Und was die Vertreter von SPD und Grünen rundweg ablehnten, wurde mit den Stimmen der Mehrheit (CDU und FDP) beschlossen.

Wollen Gemeinden ihre leeren Kassen füllen, dann müssen sie dafür sorgen, dass sich Firmen ansiedeln, die ihnen Gewerbesteuer zahlen. So versucht man in Hürtgenwald seit mindestens zehn Jahren, gute Voraussetzungen für Firmenansiedlungen zu schaffen. Nicht immer mit Erfolg.

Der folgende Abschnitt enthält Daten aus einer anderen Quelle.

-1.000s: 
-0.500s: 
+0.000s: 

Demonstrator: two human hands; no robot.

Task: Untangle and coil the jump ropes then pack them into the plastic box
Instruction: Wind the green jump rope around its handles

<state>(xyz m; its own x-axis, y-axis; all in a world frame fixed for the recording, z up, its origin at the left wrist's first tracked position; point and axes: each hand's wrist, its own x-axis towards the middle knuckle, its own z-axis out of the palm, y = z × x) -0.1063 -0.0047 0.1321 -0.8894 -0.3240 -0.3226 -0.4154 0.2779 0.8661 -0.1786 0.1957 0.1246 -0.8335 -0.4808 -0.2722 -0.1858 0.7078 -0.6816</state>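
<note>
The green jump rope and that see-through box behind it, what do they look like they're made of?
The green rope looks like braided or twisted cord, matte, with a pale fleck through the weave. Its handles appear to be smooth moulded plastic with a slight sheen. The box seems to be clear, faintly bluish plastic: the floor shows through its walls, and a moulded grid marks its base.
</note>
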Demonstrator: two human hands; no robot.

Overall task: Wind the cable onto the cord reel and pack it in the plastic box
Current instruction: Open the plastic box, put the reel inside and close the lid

Ein 13 Hektar großes Gelände befindet sich im Ortsteil Gey und ist im Flächennutzungsplan als Gewerbefläche ausgewiesen. Das „landschaftlich sehr reizvolle Gelände”, so Manfred Rogner von den Grünen, ist noch gänzlich unbebaut und soll es, so Rogner, auch bleiben. Deshalb stimmten die Grünen konsequent auch gegen die Machbarkeitsstudie.

Um die Zustimmung des Rates zur Anfertigung dieser Studie zu bekommen, hatte die Verwaltung eigens den Geschäftsführer der Agit, Ulrich Schirowski, in den Rat der Gemeinde eingeladen. Die Agit ist eine Wirtschaftsförderungs-GmbH mit Sitz in Aachen, die den Kreisen Düren, Euskirchen, Heinsberg und der Städteregion sowie der Stadt Aachen gehört. Sie hat schon oft für Firmentransfer von der RWTH Aachen aus in die Region gesorgt.

Schirowski bietet mit seiner Agit an, eine durch Brüssel geförderte Studie anfertigen zu lassen. 25.000 Euro wird die Studie maximal kosten, mit der geprüft wird, ob das Gelände in Gey für die Ansiedlung von Unternehmen, die besonders gut in einen ländlichen Raum passen, geeignet ist. 5000 Euro davon muss die Gemeinde maximal beisteuern.

Für die Sozialdemokraten, die sich aber schließlich zusammen mit den Grünen nicht durchsetzen konnten, meinte Heinz Kaumanns: Es sei nicht ersichtlich, warum Gey ausgesucht worden sei, Kleinhau sei doch eigentlich für Gewerbeflächen vorgesehen.

Außerdem seien schon genug Studien gemacht worden. Und wenn schon, dann sei es besser, das komplette Gemeindegebiet in den Fokus zu nehmen.